For the material below, return exactly the lines starting at the one holding "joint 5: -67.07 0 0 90" and ending at the one holding "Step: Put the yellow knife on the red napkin", counting both as part of the range.

───── Data supplied

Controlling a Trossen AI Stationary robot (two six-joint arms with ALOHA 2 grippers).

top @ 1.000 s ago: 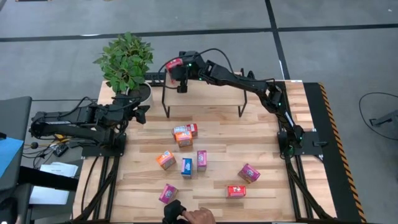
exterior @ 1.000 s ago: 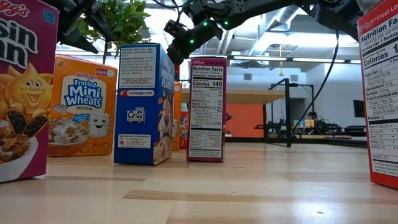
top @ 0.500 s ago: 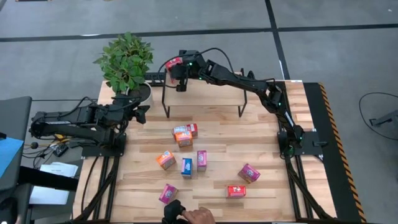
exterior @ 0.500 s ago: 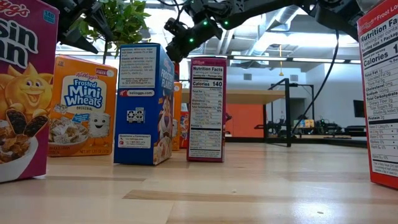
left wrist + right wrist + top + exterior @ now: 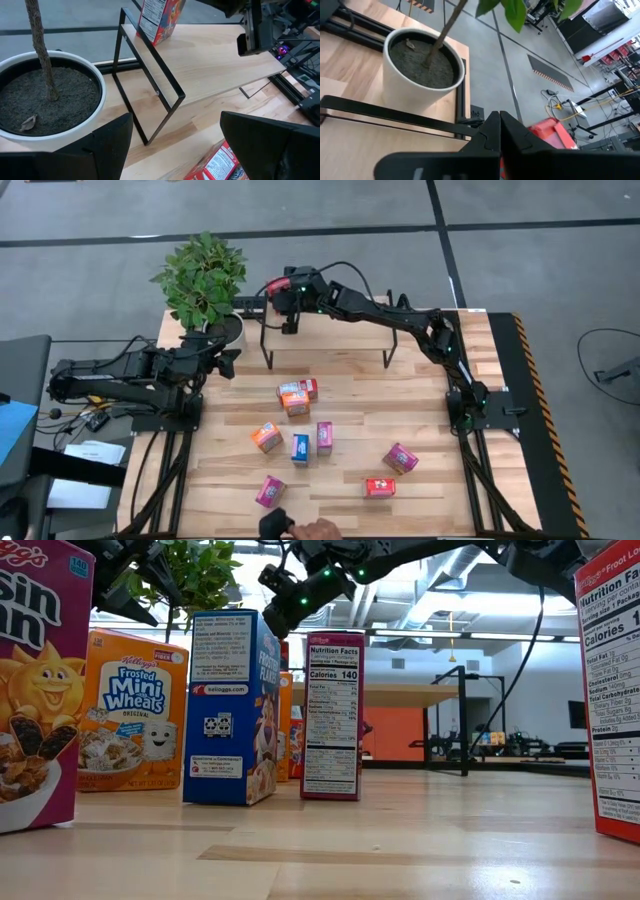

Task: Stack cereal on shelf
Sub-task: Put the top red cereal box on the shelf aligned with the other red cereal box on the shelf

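The right gripper (image 5: 291, 310), fingers shut and empty, hangs over the shelf (image 5: 340, 335) at its 9 o'clock end. One red cereal box (image 5: 277, 284) stands just at the gripper's 10 o'clock. The remaining cereal boxes (image 5: 295, 399) lie toward 6 o'clock, nearer the parked left gripper (image 5: 226, 358), whose fingers are spread and empty.

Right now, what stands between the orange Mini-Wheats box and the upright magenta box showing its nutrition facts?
A blue cereal box stands between the orange Mini-Wheats box and the magenta box. The low view shows it best.
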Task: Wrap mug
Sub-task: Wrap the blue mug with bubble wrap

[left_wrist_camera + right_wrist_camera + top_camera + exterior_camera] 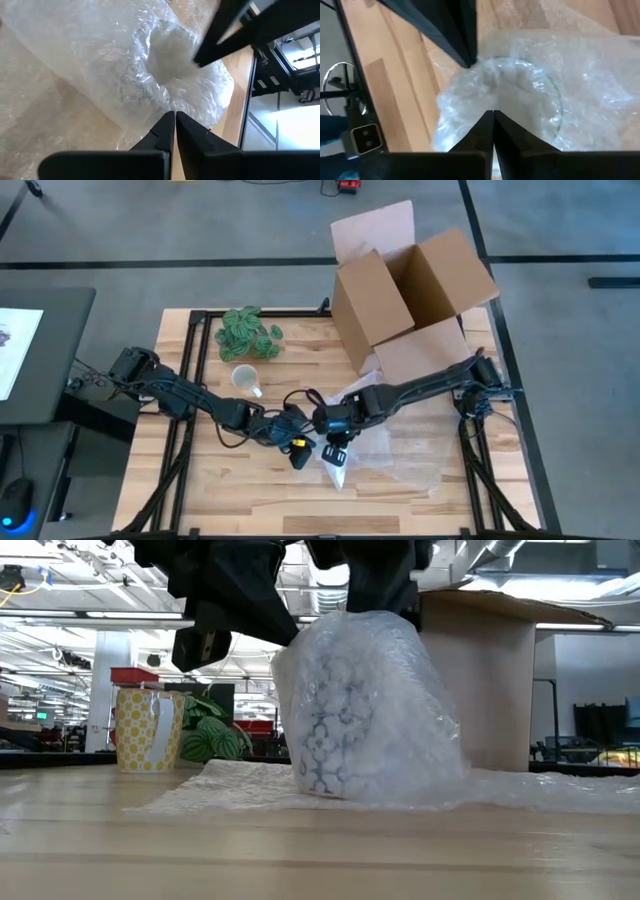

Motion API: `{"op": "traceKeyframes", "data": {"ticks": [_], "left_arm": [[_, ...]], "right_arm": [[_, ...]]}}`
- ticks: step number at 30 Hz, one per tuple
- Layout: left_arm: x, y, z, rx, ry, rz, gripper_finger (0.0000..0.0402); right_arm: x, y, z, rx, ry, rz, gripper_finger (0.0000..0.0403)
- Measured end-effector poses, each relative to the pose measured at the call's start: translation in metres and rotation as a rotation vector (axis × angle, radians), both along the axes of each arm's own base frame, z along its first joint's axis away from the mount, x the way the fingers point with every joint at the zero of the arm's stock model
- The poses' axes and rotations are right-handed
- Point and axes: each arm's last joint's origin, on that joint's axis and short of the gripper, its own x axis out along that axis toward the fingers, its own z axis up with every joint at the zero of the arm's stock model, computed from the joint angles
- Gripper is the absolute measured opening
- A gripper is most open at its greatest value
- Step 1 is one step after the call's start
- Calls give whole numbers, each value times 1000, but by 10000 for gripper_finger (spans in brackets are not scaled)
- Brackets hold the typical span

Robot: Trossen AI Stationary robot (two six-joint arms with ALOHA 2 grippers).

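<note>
Near the front middle of the wooden tabletop, a patterned mug is standing upright, swathed in clear bubble wrap that is bunching up over its rim and trailing away as a flat sheet across the boards toward the right side. Both arms are reaching in and meeting over this bundle. The left tool is hanging at the bundle's left flank, and its wrist view is showing its two dark fingers clenched tip to tip, pinching the crumpled edge of the wrap just beside the mug's open mouth. The right tool is bearing down on the bundle from the other side; its wrist view is likewise showing its fingers pressed together on a fold of the plastic at the rim, with the mug's round opening glimmering through the film just beyond. From the low view, the two dark tools are crowding in from above, touching the top of the wrapped mug. Well apart from them, toward the left rear, a second mug, yellow with pale dots and a white handle, is sitting bare and upright on the boards, and just behind it a green leafy plant is spreading out. An open cardboard box is resting at the right rear corner, its flaps splaying outward, with the far edge of the plastic sheet lying near its base.
</note>
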Motion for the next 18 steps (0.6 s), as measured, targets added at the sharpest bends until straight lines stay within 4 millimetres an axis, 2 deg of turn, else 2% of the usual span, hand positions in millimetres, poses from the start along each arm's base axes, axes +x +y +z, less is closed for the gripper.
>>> {"op": "traceKeyframes", "data": {"ticks": [4, 7, 11, 18], "left_arm": [[0, 1, 0, 9, -1, 12, 0], [0, 1, -1, 18, 6, 7, 0], [-1, 1, -2, 26, 19, 4, 0], [-5, 2, -2, 30, 55, -2, 0]], "right_arm": [[2, 4, 13, 25, -34, 30, 0], [2, 10, 12, 46, -48, 73, 0], [3, 12, -10, 43, -30, 89, 0], [3, 0, -43, 64, -46, 52, 0]]}}
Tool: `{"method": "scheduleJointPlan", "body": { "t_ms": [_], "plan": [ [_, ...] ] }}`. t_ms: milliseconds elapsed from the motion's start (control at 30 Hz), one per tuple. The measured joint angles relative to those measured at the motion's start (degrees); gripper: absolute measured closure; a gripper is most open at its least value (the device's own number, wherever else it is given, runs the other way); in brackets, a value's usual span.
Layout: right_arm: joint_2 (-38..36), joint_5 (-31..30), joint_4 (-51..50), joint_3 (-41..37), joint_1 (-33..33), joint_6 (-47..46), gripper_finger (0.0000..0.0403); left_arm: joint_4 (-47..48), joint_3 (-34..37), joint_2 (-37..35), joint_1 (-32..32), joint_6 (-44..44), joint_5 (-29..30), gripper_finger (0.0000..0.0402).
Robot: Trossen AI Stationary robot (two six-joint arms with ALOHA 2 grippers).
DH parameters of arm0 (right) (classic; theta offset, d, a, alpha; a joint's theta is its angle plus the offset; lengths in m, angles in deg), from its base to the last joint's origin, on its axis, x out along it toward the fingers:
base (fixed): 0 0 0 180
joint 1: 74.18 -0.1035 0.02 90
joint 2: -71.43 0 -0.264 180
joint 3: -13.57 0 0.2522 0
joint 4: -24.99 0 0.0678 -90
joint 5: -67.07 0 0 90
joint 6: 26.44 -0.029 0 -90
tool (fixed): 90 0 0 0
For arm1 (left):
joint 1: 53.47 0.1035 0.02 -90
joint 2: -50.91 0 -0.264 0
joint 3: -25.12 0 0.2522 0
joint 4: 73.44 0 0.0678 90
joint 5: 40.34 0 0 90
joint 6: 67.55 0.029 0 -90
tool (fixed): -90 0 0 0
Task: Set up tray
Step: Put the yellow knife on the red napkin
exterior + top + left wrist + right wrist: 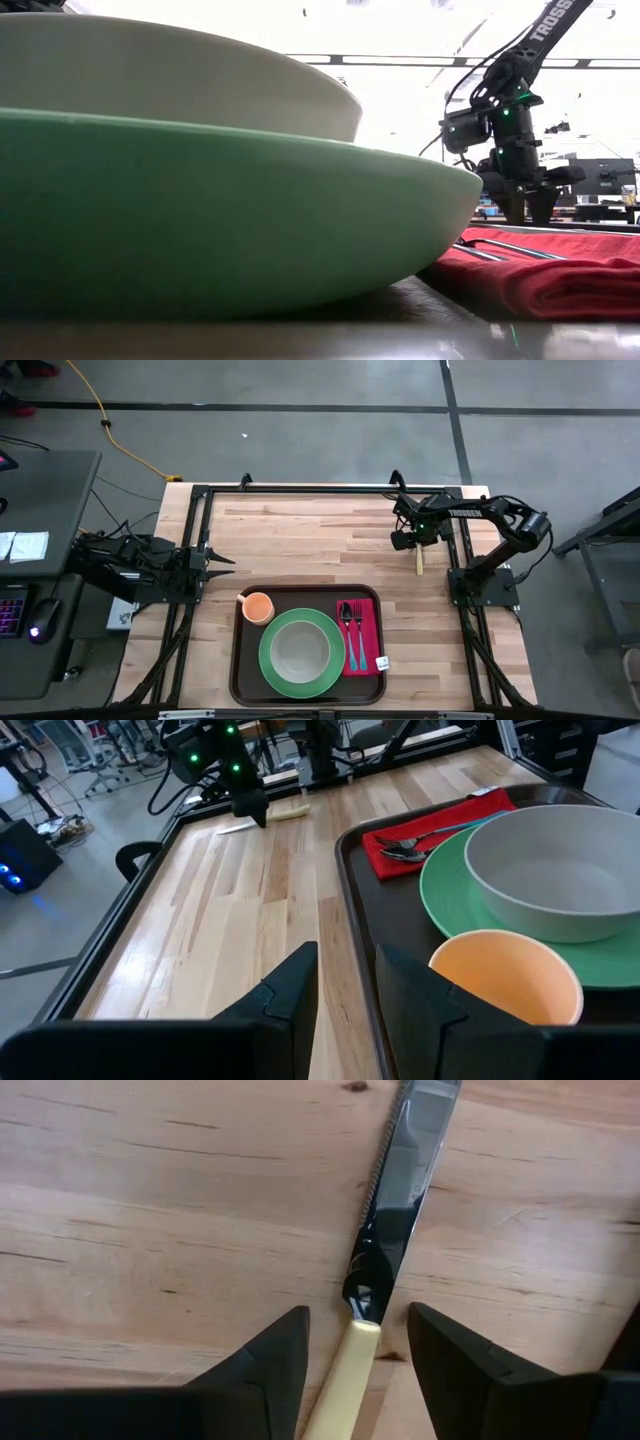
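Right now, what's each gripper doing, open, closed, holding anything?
Left gripper: open, empty, beside the tray.
Right gripper: open, straddling the knife, not gripping.

Right gripper (358,1342) low, jaws apart; left gripper (345,982) idle.

Legible text is found in one place only: white capital letters "TROSS" are read along the dark upper link of the right arm (545,30) in the low view, where the word is cut off by the picture's top edge. A small white tag (382,662) is seen at the near right corner of the red napkin (365,650), but nothing printed on it can be made out. No other labels, numbers or signs are readable in any view.
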Motion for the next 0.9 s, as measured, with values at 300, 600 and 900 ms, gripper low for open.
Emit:
{"method": "scheduleJointPlan", "body": {
  "t_ms": [300,600,900],
  "plan": [
    [0.04,0.59,0.11,0.00,0.02,-0.04,0.0263,-0.02,0.00,0.00,-0.02,0.00,0.00,0.0266],
    [0.07,0.74,-0.08,-0.04,0.02,-0.05,0.0285,-0.07,0.00,0.00,-0.01,-0.10,-0.02,0.0266],
    [0.07,0.61,-0.34,-0.04,0.02,-0.07,0.0305,-0.08,0.00,0.00,-0.01,-0.21,-0.08,0.0266]
  ]
}}
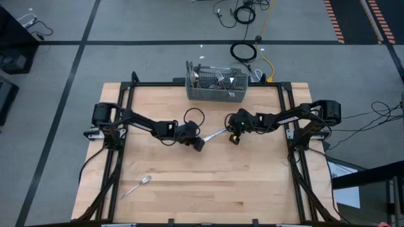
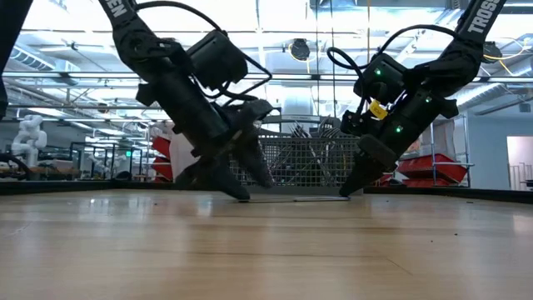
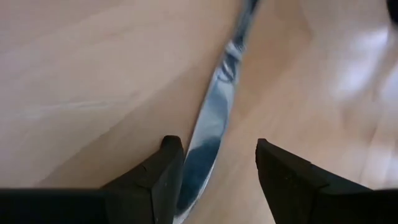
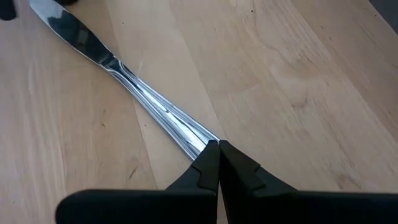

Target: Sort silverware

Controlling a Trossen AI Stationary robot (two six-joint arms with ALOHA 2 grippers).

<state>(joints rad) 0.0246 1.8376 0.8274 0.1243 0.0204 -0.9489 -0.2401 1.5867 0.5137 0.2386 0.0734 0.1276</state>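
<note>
While pinched at its handle end by the clenched right gripper (image 4: 218,147), lay flat on the pale wooden table (image 1: 208,189) as a single table knife (image 4: 134,81), blade stretched away toward the other arm. Straddled at that blade end by the left gripper (image 3: 217,165), fingers (image 3: 165,171) spread wide to either side of the steel with nothing grasped, one of them close against the blade's edge. Seen from above near the middle of the table, between the two dark wrists, with the left gripper (image 1: 198,142) low at one tip and the right gripper (image 1: 232,133) at the other. Seen from table height as a thin bright line (image 2: 291,199) on the wood, both grippers tipped down to meet it.

Left alone well apart from all this, toward the table's near left corner: a lone spoon (image 1: 136,186), lying at a slant on the boards.

Parked against the far edge of the table, beyond both arms: a grey wire-mesh basket (image 1: 216,93) crowded with more silverware (image 1: 218,78), handles and heads poking above its rim, individual pieces too small to tell apart. Glimpsed again through the mesh (image 2: 308,162) between the two arms at table level, before a bright workshop hall.
</note>
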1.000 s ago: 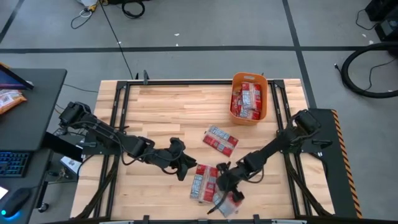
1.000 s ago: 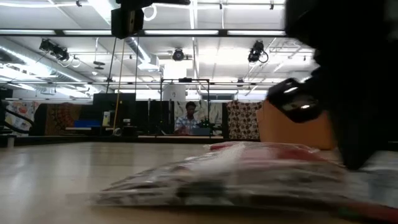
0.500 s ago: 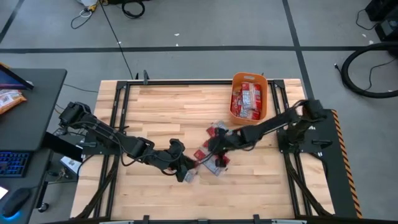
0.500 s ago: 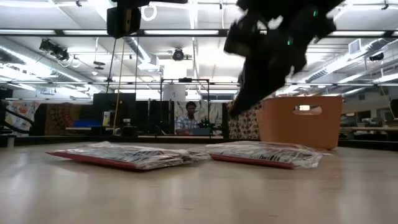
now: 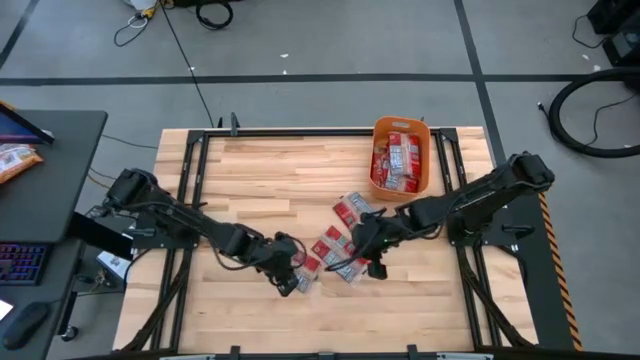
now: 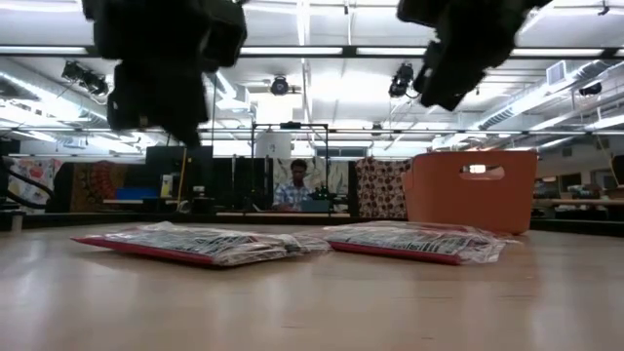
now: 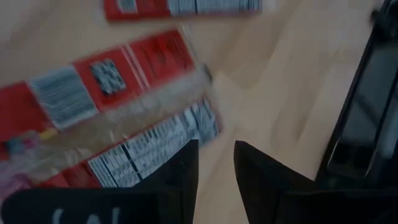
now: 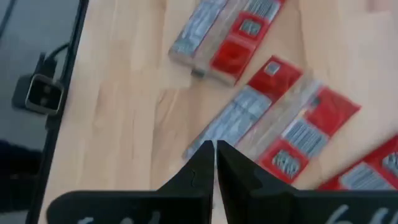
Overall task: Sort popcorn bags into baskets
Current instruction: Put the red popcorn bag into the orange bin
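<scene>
Popcorn bags lie loose mid-table, more inside orange basket at far edge. Left gripper fingers slightly apart, empty, above bags. Right gripper fingers closed, empty, beside bags.

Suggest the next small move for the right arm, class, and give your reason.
Probably open the right pincer and lower it onto a popcorn bag beneath it: its fingers are shut on nothing, bags lie loose on the table, and the orange basket is not yet full.
</scene>
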You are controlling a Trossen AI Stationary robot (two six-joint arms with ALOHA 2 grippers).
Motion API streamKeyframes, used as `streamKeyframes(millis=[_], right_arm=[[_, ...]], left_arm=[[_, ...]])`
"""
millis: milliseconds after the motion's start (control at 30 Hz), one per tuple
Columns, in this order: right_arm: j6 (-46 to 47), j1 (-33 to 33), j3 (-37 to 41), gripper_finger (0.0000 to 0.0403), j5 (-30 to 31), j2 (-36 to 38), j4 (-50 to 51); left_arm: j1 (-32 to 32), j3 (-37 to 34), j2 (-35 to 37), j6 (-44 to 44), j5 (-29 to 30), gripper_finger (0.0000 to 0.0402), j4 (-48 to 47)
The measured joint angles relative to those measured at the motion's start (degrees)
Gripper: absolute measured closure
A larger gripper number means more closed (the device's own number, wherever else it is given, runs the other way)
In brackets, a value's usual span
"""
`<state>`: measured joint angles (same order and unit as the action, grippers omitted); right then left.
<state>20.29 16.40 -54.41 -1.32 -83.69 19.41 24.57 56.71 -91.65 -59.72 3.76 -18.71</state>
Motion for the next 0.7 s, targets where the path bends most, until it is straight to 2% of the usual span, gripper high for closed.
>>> streamKeyframes(millis=[133, 433, 600, 700], right_arm=[[0.16, 1.04, 0.0, 0.0382, 0.02, 1.92, 4.68], [4.21, 1.47, -0.02, 0.0383, 0.17, 2.56, 6.06], [4.15, 1.49, -0.02, 0.0383, 0.19, 2.45, 6.13], [3.35, 1.18, -0.02, 0.0383, -0.1, 2.45, 6.68]], left_arm=[[0.88, 0.02, -1.76, 9.57, -1.68, 0.0294, -0.02], [4.77, 0.0, -2.21, 25.43, 8.15, 0.0294, -11.04], [4.53, 0.0, -2.21, 26.86, 15.5, 0.0294, -14.26], [2.35, 0.0, -2.19, 26.53, 15.74, 0.0294, -13.96]])
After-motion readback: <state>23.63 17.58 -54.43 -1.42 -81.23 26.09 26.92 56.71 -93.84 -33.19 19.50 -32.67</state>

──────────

--- Your solution ---
joint 5: -67.07 0 0 90
joint 6: 26.44 -0.029 0 -90
tool (fixed): 90 0 0 0
For arm1 (left):
joint 1: 53.47 0.1035 0.02 -90
joint 2: -50.91 0 -0.264 0
joint 3: -25.12 0 0.2522 0
joint 4: 73.44 0 0.0678 90
joint 5: 40.34 0 0 90
joint 6: 67.55 0.029 0 -90
tool (fixed): -90 0 0 0
Task: Set up tray
Step: Put the yellow knife on the red napkin

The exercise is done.